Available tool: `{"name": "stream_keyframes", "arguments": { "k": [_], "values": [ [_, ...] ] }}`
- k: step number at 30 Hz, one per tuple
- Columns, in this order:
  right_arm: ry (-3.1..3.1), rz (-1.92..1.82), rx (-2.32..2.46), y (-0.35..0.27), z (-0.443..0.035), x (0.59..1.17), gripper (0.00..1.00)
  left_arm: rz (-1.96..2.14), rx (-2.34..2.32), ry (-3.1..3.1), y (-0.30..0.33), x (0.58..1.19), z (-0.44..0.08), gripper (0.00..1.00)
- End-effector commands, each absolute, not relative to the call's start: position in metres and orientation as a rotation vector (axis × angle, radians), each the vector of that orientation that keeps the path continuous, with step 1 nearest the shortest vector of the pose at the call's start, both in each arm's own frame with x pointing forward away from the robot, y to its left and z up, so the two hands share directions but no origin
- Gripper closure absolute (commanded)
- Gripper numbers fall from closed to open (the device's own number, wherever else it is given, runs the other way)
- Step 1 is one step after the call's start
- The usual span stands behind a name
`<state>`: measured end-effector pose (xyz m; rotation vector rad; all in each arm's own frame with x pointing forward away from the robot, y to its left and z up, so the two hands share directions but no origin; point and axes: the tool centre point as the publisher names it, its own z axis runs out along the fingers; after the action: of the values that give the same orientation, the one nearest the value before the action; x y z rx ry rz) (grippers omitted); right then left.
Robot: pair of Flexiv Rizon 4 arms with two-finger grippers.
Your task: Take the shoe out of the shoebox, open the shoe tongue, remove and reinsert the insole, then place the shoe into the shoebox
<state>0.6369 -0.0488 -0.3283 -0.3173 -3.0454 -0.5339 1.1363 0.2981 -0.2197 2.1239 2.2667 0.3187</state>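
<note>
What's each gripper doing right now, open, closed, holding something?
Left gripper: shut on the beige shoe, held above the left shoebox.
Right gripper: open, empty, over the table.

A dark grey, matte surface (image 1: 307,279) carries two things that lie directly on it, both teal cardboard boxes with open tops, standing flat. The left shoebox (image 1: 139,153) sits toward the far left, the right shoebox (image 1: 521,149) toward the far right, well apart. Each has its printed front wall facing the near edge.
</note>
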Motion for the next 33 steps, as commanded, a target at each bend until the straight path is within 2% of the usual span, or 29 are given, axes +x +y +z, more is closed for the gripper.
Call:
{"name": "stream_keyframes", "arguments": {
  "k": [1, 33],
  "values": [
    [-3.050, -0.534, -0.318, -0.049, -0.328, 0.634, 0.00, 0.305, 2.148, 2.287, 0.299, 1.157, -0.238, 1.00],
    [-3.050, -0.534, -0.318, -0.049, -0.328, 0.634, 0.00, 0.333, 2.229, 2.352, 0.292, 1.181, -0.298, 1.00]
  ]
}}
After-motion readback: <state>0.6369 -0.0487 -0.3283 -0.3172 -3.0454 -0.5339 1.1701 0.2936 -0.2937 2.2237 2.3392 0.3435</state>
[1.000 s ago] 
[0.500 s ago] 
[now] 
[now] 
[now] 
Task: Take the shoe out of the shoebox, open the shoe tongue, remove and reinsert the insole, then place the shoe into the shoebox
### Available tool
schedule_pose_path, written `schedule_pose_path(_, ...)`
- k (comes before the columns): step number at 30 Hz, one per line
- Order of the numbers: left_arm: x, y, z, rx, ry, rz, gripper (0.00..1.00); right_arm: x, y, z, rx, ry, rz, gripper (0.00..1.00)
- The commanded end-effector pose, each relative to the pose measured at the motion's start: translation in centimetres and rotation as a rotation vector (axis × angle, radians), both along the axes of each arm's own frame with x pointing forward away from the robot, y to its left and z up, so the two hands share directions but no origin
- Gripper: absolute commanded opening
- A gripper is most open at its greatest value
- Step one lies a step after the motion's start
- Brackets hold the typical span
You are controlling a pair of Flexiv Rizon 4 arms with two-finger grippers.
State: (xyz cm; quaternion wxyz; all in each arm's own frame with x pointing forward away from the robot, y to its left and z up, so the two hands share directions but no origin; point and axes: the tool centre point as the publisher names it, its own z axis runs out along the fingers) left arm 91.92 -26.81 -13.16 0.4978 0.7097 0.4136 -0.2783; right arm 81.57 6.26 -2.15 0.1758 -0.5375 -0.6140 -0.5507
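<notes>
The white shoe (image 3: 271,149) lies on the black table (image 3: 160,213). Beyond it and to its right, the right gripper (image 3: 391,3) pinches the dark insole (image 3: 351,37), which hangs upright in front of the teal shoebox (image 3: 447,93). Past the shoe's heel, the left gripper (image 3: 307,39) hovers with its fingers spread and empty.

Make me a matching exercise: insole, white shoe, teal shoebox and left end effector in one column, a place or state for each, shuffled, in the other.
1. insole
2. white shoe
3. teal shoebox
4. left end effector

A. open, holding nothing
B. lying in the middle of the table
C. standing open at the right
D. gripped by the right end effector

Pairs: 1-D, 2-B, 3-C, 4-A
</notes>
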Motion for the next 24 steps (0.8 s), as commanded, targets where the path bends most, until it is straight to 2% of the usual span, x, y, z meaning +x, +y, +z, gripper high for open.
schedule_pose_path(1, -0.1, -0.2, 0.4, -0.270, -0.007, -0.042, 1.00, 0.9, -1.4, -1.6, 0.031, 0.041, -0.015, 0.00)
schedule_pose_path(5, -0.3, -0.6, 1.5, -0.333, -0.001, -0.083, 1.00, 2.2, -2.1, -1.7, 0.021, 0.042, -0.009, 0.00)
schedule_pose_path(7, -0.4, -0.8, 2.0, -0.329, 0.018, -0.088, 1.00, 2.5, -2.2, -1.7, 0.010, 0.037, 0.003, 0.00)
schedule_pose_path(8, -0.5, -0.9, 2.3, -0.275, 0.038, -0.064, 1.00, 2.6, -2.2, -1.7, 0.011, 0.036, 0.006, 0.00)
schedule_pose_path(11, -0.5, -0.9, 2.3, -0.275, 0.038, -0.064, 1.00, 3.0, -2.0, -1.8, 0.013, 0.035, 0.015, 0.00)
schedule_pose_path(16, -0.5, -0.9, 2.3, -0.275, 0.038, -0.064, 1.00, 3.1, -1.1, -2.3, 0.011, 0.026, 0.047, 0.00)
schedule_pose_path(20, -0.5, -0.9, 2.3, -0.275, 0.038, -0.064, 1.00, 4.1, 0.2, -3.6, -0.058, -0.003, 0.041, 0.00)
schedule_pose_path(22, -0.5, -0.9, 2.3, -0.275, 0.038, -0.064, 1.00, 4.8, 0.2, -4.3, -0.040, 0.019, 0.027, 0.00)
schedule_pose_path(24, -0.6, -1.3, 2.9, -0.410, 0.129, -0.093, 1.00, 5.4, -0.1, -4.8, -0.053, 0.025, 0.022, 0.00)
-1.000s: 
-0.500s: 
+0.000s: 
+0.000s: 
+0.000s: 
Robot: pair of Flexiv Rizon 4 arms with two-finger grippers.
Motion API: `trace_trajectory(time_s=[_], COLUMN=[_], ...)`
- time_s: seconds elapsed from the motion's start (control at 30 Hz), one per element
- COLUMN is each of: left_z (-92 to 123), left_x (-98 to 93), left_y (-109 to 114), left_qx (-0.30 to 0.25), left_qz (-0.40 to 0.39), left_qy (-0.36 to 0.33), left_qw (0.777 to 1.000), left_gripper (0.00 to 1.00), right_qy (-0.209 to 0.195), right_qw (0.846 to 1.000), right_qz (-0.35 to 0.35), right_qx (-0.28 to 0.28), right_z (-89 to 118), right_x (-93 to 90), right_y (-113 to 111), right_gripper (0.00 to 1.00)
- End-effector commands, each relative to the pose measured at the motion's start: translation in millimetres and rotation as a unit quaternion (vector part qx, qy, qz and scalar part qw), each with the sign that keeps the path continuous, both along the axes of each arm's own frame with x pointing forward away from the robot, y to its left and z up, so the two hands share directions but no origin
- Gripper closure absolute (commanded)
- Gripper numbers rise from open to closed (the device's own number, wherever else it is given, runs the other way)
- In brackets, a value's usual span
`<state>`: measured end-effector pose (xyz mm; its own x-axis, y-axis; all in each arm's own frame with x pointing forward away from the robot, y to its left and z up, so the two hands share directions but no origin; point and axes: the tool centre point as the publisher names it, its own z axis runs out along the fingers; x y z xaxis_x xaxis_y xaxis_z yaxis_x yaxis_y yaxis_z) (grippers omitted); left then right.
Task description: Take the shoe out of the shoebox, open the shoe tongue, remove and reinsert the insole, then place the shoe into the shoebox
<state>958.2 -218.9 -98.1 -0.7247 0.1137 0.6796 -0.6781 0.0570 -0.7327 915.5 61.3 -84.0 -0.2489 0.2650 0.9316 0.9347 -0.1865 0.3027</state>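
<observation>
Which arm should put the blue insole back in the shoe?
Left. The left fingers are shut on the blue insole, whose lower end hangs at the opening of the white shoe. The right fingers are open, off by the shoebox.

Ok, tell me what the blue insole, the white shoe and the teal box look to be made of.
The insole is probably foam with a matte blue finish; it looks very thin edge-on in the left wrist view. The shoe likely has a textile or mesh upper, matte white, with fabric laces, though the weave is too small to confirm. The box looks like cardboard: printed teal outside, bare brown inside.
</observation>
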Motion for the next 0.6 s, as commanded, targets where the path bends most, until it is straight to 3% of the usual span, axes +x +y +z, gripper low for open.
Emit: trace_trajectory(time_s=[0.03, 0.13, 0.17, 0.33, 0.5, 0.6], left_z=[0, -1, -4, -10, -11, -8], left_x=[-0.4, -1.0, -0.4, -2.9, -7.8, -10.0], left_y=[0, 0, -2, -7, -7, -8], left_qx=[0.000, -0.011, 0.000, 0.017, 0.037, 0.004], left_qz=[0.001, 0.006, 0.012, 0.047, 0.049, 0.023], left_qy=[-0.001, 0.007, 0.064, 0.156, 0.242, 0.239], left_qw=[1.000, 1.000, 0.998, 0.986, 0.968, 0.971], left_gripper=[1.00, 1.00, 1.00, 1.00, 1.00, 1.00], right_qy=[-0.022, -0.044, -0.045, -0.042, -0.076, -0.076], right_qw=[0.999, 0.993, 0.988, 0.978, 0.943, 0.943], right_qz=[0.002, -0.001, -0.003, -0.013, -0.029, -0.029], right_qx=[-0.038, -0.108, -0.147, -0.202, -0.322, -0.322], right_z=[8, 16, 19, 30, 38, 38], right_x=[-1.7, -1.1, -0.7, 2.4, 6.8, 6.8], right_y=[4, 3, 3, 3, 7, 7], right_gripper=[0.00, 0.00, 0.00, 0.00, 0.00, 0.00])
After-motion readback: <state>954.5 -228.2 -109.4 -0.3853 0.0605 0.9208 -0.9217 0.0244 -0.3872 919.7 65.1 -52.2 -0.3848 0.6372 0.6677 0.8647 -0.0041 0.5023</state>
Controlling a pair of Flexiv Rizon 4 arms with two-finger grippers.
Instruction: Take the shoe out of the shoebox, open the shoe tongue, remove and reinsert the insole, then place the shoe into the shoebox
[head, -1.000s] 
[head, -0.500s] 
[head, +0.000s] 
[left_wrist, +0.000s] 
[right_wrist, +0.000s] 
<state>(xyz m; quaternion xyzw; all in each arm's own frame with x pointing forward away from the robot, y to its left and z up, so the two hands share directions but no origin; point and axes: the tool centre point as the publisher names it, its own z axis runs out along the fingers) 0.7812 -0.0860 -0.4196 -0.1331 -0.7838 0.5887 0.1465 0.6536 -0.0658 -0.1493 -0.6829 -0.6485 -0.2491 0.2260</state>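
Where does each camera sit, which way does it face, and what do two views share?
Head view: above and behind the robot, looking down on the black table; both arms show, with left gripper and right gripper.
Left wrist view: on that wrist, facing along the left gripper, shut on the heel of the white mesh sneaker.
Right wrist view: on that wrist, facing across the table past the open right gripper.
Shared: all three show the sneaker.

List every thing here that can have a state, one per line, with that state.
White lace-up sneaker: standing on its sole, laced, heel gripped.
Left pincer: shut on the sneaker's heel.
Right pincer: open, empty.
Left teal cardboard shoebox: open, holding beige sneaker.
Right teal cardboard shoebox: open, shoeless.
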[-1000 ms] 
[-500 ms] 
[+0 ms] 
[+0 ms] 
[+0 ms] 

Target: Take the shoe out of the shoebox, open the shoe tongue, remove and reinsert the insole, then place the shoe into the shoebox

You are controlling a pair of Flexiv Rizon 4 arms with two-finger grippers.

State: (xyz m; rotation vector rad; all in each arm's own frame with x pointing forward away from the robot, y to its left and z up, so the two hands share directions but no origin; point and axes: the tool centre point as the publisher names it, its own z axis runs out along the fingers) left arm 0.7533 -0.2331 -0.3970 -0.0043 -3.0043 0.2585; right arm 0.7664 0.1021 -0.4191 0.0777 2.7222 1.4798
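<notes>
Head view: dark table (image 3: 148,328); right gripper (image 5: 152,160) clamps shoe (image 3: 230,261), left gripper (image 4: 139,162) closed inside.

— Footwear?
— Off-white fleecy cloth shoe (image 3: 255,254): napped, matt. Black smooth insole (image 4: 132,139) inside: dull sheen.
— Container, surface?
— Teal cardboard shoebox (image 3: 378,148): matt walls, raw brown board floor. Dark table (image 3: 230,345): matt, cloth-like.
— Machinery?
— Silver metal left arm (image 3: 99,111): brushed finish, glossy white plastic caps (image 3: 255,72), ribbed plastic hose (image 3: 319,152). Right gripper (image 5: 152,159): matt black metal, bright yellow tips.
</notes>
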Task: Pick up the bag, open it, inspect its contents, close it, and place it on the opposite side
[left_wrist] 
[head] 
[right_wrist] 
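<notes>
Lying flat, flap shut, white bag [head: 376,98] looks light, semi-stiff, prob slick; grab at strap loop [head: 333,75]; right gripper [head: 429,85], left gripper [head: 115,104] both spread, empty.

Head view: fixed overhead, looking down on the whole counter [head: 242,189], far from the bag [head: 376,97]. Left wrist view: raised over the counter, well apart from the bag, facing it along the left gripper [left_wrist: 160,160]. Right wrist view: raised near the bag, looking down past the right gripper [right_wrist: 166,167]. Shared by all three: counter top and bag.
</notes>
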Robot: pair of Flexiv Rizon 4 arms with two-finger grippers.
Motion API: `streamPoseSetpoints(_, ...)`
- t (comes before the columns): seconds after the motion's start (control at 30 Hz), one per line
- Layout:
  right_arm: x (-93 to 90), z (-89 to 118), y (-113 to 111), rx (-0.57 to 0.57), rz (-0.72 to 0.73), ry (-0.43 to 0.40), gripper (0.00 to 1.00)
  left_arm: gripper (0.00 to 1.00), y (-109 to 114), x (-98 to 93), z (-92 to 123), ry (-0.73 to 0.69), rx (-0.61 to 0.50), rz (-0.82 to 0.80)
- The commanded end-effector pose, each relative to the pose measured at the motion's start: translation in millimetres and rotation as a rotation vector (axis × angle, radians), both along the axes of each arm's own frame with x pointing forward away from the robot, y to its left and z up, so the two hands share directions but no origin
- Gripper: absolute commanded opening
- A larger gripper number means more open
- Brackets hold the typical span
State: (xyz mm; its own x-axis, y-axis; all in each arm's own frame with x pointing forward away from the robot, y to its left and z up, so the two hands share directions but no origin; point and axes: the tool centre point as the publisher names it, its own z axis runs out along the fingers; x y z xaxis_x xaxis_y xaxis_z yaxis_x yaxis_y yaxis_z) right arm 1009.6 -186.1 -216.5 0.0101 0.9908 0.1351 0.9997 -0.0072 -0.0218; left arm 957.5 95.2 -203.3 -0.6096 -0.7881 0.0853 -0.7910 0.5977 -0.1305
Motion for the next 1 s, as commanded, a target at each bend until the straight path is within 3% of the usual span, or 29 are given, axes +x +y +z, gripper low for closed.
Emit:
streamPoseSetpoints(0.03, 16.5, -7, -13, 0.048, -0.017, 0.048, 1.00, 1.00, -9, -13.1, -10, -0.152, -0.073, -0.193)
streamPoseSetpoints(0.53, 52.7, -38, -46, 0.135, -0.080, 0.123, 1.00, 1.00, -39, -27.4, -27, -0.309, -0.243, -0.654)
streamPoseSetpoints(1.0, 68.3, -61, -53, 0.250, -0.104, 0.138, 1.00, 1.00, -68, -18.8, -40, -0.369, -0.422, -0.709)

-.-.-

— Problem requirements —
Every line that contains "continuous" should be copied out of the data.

— Solved exercise —
- End-effector commands, each absolute, not relative to the call's start: position in metres and orientation as a rotation vector (axis × angle, radians), each the vector of that orientation that keeps the path continuous, with step 1 nearest the shortest vector of the pose at the call's start, both in each arm's own frame with x pointing forward away from the robot, y to its left and z up, so the two hands share directions but no origin
- End-effector commands, each relative to the pose measured at the motion's start: translation in millimetres and rotation as a unit quaternion (vector part qx, qy, qz and scalar part qw), each with the sign that keeps the path continuous, both along the axes of each arm's own frame with x pointing forward away from the robot, y to its left and z up, so the two hands share directions but no origin

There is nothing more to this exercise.